29 août, 2007
Mort de Lamari, un des officiers les plus puissants d’Algérie
Par Jeanne Congar (Journaliste) www.rue89.com
La mort de Driss Basri, l’homme des basses oeuvres de Hassan II, aura quelque peu éclipsé la sienne. Pourtant, le décès mardi à l’hôpital militaire de Aïn Nadja, à Alger, du général-major Smaïn Lamari (66 ans), directeur de la sécurité intérieure algérienne, marque la disparition de l’un des hauts-gradés les plus puissants et les plus craints d’Algérie.
Il a en effet appartenu, au cours de la sale guerre de la décennie 90 contre les islamistes, à la très petite poignée de « décideurs » militaires comme on a longtemps appelé en Algérie ces généraux-majors qui détiennent la réalité du pouvoir depuis l’indépendance. Smaïn Lamari a toujours été « l’opérationnel » de ce club restreint et très fermé qui comptait les généraux Mohammed Lamari, Khaled Nezzar, Larbi Belkheir et « Toufik » Médiène, le puissant chef du DRS, les services secrets algériens, seul d’ailleurs à être toujours en poste aujourd’hui.
Ex-officier de l’armée française – nom donné aux hauts gradés algériens qui en ont déserté les rangs très tardivement pour rejoindre l’Armée de libération nationale – Smaïn Lamari fut un proche du général-major Larbi Belkheir, actuellement ambassadeur au Maroc mais longtemps considéré comme le « parrain » du régime. Il a fait partie des hauts gradés qui, avec le général Touati, ont « démissionné » en janvier 1992 le président Chadli Bendjedid et annulé les élections législatives remportées par le Front islamique du salut (FIS).
Alors que cette interruption du processus électoral fait plonger l’Algérie dans une décennie de violence, Smaïn Lamari et ses « services » mènent la répression. En mai 1992, Lamari a affirmé en présence de plusieurs officiers: « je suis prêt à éliminer trois millions d’Algériens s’il le faut pour maintenir l’ordre que les islamistes menacent », rapporte Mohammed Samraoui, un ex-officier algérien dans un livre publié en 2003 « Chronique des années de sang ». C’est en tout cas le début de l’infiltration des maquis et des groupes armés par les « services » de « Smaïn » – comme on l’appelait pour le distinguer du général Mohammed Lamari, le puissant chef d’état major de la décennie 90 -, le temps aussi de la manipulation de la violence pour mieux discréditer les islamistes.
Assassiné en juin 1992, le président Boudiaf envisageait-il de le limoger?

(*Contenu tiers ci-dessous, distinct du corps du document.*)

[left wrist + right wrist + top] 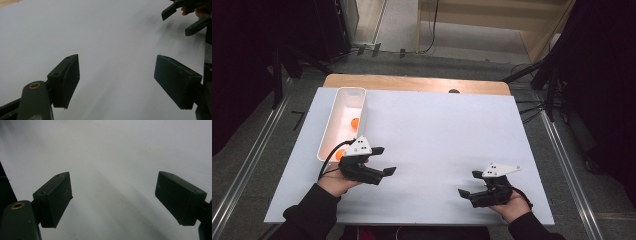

La rumeur en a couru, y compris au sein des services de sécurité français où « Smaïn » entretenait de solides amitiés, notamment avec le général Rondot ou la DST.
Sa mort survient au moment où la santé du président Abdelaziz Bouteflika se détériore au point que plusieurs de ses sorties – déjà très rares – ont été annulées. La dernière apparition de Bouteflika remonte au 6 août où il a accueilli son homologue iranien, Mahmoud Ahmadinejad à Alger. « Ce jour là, comme lors de sa tournée à Mostaganem et Oran fin juillet, il paraissait exténué, rappelle le quotidien francophone El Watan. Et il avait, au retour d’une pause, un pansement sur sa main droite comme si on l’avait mis sous perfusion ».